Tolerability, side effects, and complications.

Adverse drug reactions generally increase with age, even at lower drug concentrations, and adverse effects can lead to even more complications, such as falls, fractures, and head injury (20, 33). Sedation and/or dizziness, a common adverse effect of many medication treatments for bipolar disorder, can increase fall risk. Some cellular or metabolic functions such as reduced enzyme activity can affect the dose of medications for older adults, often requiring lower doses (20). Metabolic pathways that involve CYP3A4 function tend to have reduced function with age, whereas those that involve CYP2D6 function tend to have minimal changes that are related to age (20).
Lithium use remains as a significant topic of debate because of the potential for adverse effects on renal, thyroid, and parathyroid functioning (31, 34, 74, 75). A recent systematic review examined 33 studies on lithium in the past decade and concluded that long-term lithium use was strongly associated with nephrogenic diabetes insipidus and chronic kidney disease. Furthermore, they also mention the association of lithium with acute kidney injury, although its causal relationship is less clear (74). However, one important point is that lithium, even in monotherapy, is associated with higher rates of remission in OABD than other agents (76), and side effects can be greatly minimized by adopting a therapeutic range of 0.3–0.7mmol/L in OABD (42, 77). In addition, antipsychotic medications in OABD have the risk of extrapyramidal symptoms and tardive dyskinesia (78). There is an FDA boxed warning regarding the use of antipsychotic drugs in elderly patients with dementia (79), although it is not clear how this might apply to individuals with bipolar disorder. More research on lithium and other medications for OABD in individuals with dementia is needed; however, a recent RCT found low-dose lithium for behavioral complications in older adults with Alzheimer’s disease to be safe (80).
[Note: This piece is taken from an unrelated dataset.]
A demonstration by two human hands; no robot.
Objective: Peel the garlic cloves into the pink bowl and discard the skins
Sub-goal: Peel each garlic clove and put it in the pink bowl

Older adults are particularly susceptible to cardiovascular risks such as QTc prolongation when using psychotropic drugs such as antipsychotics and antidepressants (8183).
Because older adults tend to have more medications compared with their younger counterparts, polypharmacy is an ongoing concern; older adults usually have a higher probability of increased drug-drug interactions, and this may complicate the use of pharmacological treatments (20, 33). One example is the use of benzodiazepines and anticholinergics for OABD. Such use may lead to an increased risk of falls and delirium, which tends to be already elevated for older adults (33). In addition, some older adults may have preexisting cognitive impairments, and certain medications for bipolar disorder may exacerbate the risk of cognitive impairments.

Behavioral Treatments

Top treatments.

Considering that older adults may have multiple illnesses with prescription medications, the use of behavioral treatments provides a lower risk of drug-drug interactions and a reduced risk of negative side effects. The current treatment of choice for OABD is a combination of pharmacological and behavioral/psychosocial treatments (21). Behavioral treatments have been shown to be efficacious. Some examples include cognitive-behavioral therapy (CBT), medication adherence skills training for bipolar disorder (MAST-BD), psychoeducation, family-focused therapy (FFT), interpersonal and social rhythms therapy (IPSRT), the Systematic Treatment Enhancement Program for Bipolar Disorder (STEP-BD), exercise, nutrition, coping strategies, and psychotherapy (33, 8488). CBT is a form of talk therapy that can be conducted one-on-one or in group settings. It focuses on managing the patients’ thoughts, perceptions, and behaviors (33, 84, 86, 87). MAST-BD is an intervention that provides patients with OABD with educational, motivational, medication management skills, and symptom management training (88). Similarly, psychoeducation also provides information on the illness, treatments, and management to enhance the patient’s knowledge and understanding (84, 86, 87, 89). FFT is a form of psychoeducation, but it focuses on providing information to not only the patient but also their family (84, 86, 87). IPSRT is a therapy that focuses on increasing the regularity of patients’ daily routines (e.g., sleep–wake cycles, meal times, and rest vs. activity) (84). Last, STEP-BD combines aspects from CBT, FFT, IPSRT, and psychoeducation (8486). Benefits for behavioral treatments are reduced risk of relapse, general feelings of wellness, reduced hospitalizations, and reduced number medications (87, 89). Behavioral treatments are recommended to be used in combination with the biological therapies and can aid in adherence to medication, stigma, stress, and mental health (26, 33, 84, 89). However, behavioral treatments are often difficult to access with long wait times, high costs, and require caregiver support (90). Similar to the limitations noted for pharmacological treatments, there are very limited publications on behavioral interventions for bipolar disorder among older adults.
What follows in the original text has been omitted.